Q: Do I need OpenID Connect on top of OAuth 2.1?

Only if agents need user identity claims (email, sub) in addition to access tokens. For pure API authorization, OAuth 2.1 alone is sufficient. If you do add OIDC, publish /.well-known/openid-configuration alongside the OAuth metadata.

Q: Should I support API keys for agents?

API keys are acceptable for non-user-delegated, server-to-server agent traffic. They should never substitute for OAuth flows that require user consent. If you offer keys, document scoping, rotation, and revocation with the same rigor as OAuth.

Q: Is the Device Authorization Grant secure enough for agents?

Yes, when implemented per RFC 8628 with rate-limited polling, short-lived device codes, and a verification URI shown to the user out of band. It is the recommended grant for headless agents that need user consent.

Q: How does this relate to the Model Context Protocol (MCP)?

MCP servers are expected to authorize agents per the MCP authorization spec, which is itself an OAuth 2.1 profile. If you operate an MCP server, your agent auth documentation is effectively the MCP authorization document; align scope strings and error semantics accordingly.

Q: What about long-running agents that exceed the access token TTL?

Document refresh token semantics explicitly: TTL, rotation, reuse detection, and the action an agent should take when a refresh fails.

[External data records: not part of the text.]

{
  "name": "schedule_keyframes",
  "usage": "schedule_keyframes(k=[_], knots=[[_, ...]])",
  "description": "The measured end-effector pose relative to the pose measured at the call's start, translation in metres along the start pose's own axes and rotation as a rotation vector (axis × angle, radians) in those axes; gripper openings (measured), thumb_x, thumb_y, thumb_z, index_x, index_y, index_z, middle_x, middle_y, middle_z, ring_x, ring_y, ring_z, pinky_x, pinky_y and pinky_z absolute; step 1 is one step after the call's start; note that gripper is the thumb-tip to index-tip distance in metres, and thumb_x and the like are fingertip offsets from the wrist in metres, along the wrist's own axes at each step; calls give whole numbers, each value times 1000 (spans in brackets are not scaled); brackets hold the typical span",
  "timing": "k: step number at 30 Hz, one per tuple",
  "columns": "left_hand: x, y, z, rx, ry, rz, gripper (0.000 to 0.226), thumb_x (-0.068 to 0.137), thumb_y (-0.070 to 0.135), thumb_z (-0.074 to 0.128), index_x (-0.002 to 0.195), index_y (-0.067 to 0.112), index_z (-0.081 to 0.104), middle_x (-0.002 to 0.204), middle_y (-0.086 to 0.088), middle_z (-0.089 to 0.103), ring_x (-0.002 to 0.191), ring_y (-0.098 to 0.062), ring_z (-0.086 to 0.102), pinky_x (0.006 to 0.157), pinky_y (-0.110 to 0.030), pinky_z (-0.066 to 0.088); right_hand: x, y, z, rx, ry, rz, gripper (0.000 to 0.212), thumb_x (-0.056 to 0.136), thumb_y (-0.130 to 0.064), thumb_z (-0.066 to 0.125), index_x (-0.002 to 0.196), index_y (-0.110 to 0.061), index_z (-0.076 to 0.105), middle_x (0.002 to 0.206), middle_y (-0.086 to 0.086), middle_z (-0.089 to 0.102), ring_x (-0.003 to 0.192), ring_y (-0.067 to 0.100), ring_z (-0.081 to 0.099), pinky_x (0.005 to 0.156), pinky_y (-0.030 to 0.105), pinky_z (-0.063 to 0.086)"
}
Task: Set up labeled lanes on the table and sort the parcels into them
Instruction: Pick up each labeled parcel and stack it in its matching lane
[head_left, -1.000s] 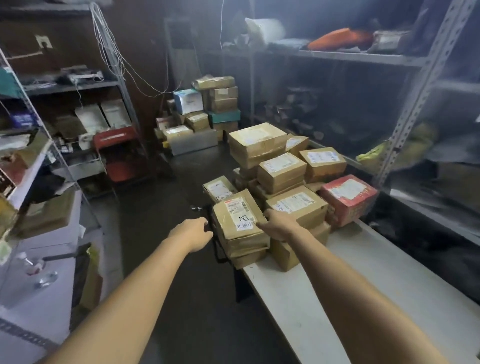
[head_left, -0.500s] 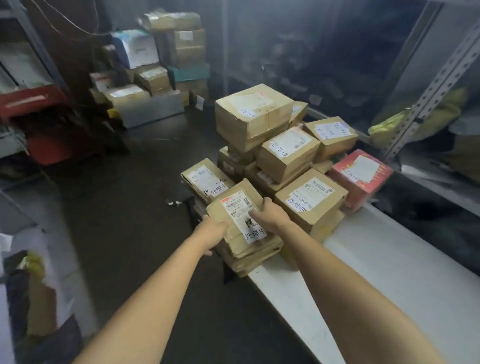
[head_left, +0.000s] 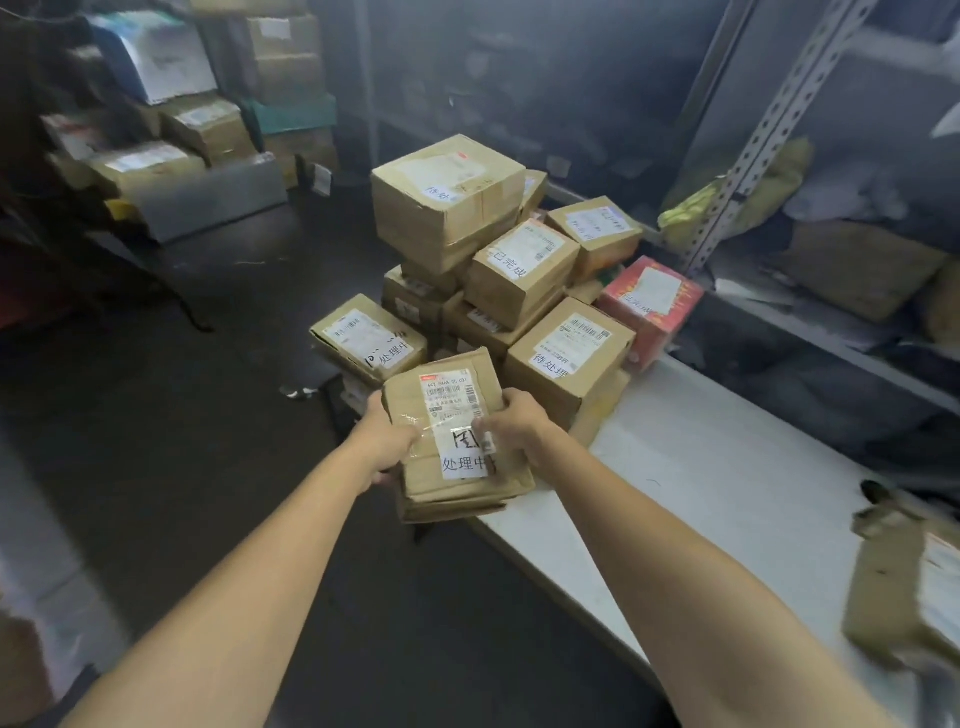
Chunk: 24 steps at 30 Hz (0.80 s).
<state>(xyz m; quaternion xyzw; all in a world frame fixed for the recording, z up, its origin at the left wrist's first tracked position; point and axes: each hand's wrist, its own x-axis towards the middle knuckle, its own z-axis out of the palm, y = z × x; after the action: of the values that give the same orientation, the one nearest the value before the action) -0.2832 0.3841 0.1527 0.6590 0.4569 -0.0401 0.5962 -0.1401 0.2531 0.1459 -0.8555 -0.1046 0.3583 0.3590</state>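
A flat brown parcel (head_left: 451, 410) with a white shipping label and a white tag reading 处理中 lies on top of a short stack at the near end of the white table (head_left: 727, 467). My left hand (head_left: 384, 441) grips its left edge and my right hand (head_left: 511, 423) grips its right side, thumb on the label. Behind it rises a pile of labelled brown parcels (head_left: 452, 202), among them one tagged 待处理 (head_left: 569, 358), one tagged 已完成 (head_left: 522, 267), and a red box (head_left: 649, 306).
Another brown parcel (head_left: 909, 587) lies on the table at the right edge of view. Metal shelving (head_left: 769, 130) runs along the right. More boxes (head_left: 208, 130) are stacked on the dark floor at the back left.
Both hands closed in from either side and took hold of the flat parcel. The view has tilted down and moved closer to the pile.
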Motion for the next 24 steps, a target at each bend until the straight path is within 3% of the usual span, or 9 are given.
schedule_keyframes(k=[4, 9, 12, 15, 17, 19, 24], knots=[[-11, 23, -2, 23, 14, 77, 66, 96, 16, 60, 147, 40, 25, 127, 0, 58, 110, -26, 60, 85, -52, 54, -21, 0, -16, 161, 53, -39, 36, 77, -17, 79, 105, -27, 58, 110, -5, 69, 106, 21, 65, 97, 47, 53], [-35, 73, 2, 98, 10, 180, 67, 95, 19, 66, 150, 34, 30, 130, -2, 60, 105, -23, 64, 69, -38, 59, -56, -13, -59, 238, 168, -140, 66, 84, -16, 77, 142, -16, 46, 129, -1, 59, 122, 23, 57, 106, 43, 46], [-58, 99, 6, 197, 11, 217, 73, 90, 31, 73, 149, 37, 32, 129, -1, 59, 101, -25, 66, 68, -45, 61, -79, -13, -87, 277, 176, -154, 71, 85, -14, 77, 147, -12, 41, 138, 8, 56, 122, 27, 56, 103, 40, 48], [-89, 120, 12, 255, 3, 255, 70, 90, 29, 73, 149, 36, 34, 126, -2, 62, 95, -26, 68, 71, -46, 60, -104, -8, -109, 337, 161, -167, 76, 83, -10, 79, 148, -12, 38, 137, 11, 53, 119, 26, 55, 95, 34, 47], [-109, 132, 21, 275, -7, 272, 72, 90, 28, 73, 148, 37, 33, 125, -4, 64, 97, -28, 70, 77, -55, 60, -120, 0, -123, 360, 181, -184, 79, 81, -10, 80, 148, -12, 38, 141, 10, 52, 125, 27, 52, 100, 36, 46], [-129, 143, 40, 304, -8, 308, 74, 90, 26, 73, 150, 38, 31, 126, -6, 63, 98, -30, 70, 76, -57, 60, -136, 11, -141, 387, 201, -180, 73, 81, -9, 80, 144, -11, 44, 140, 9, 55, 128, 28, 53, 105, 40, 46], [-182, 156, 128, 305, -67, 384, 73, 91, 23, 73, 150, 38, 31, 126, -4, 63, 102, -29, 67, 79, -48, 59, -183, 77, -206, 472, 263, -189, 49, 83, -3, 77, 129, -10, 61, 127, 6, 66, 121, 26, 60, 98, 36, 48]])
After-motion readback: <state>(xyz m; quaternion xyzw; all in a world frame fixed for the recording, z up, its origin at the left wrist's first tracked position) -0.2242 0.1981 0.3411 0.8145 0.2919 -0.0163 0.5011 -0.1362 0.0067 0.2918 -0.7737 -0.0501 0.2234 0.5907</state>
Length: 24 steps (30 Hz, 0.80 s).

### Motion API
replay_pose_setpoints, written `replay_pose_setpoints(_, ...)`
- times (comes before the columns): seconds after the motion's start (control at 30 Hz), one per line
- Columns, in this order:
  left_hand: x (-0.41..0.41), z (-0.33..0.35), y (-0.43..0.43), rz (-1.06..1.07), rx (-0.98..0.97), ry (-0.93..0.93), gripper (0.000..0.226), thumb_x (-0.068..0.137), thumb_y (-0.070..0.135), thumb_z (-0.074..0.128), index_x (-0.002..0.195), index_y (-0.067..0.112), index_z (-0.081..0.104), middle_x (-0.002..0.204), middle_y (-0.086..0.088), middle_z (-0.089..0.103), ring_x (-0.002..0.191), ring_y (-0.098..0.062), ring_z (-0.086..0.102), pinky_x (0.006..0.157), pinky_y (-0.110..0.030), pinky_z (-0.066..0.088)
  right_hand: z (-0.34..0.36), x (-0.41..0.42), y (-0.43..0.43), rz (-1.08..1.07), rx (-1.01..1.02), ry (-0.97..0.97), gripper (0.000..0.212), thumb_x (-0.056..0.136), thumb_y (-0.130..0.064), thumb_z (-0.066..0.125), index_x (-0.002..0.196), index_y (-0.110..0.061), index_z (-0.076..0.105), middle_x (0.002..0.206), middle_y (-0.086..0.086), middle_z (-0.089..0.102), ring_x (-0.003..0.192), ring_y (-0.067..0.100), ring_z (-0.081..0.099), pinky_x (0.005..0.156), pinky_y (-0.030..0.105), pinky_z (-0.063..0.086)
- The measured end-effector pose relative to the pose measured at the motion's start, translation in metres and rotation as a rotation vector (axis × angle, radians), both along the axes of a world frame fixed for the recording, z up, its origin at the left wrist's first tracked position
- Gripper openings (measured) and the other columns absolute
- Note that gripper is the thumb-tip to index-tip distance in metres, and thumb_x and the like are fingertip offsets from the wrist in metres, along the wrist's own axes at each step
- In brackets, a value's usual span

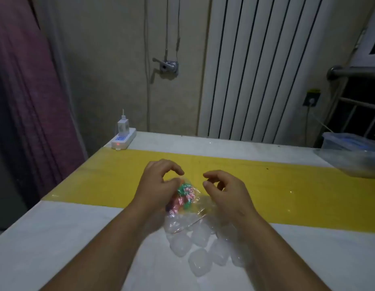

Long-running agents should refresh proactively (e.g., when 80% of access TTL has elapsed) rather than reactively on 401.

Q: Can the same documentation serve human developers?

Yes — the structured layer (discovery JSON, scope catalog YAML, error tables) is also the most useful reference for human developers. The narrative sections that explain when to use each grant are what humans typically need beyond the structured spec.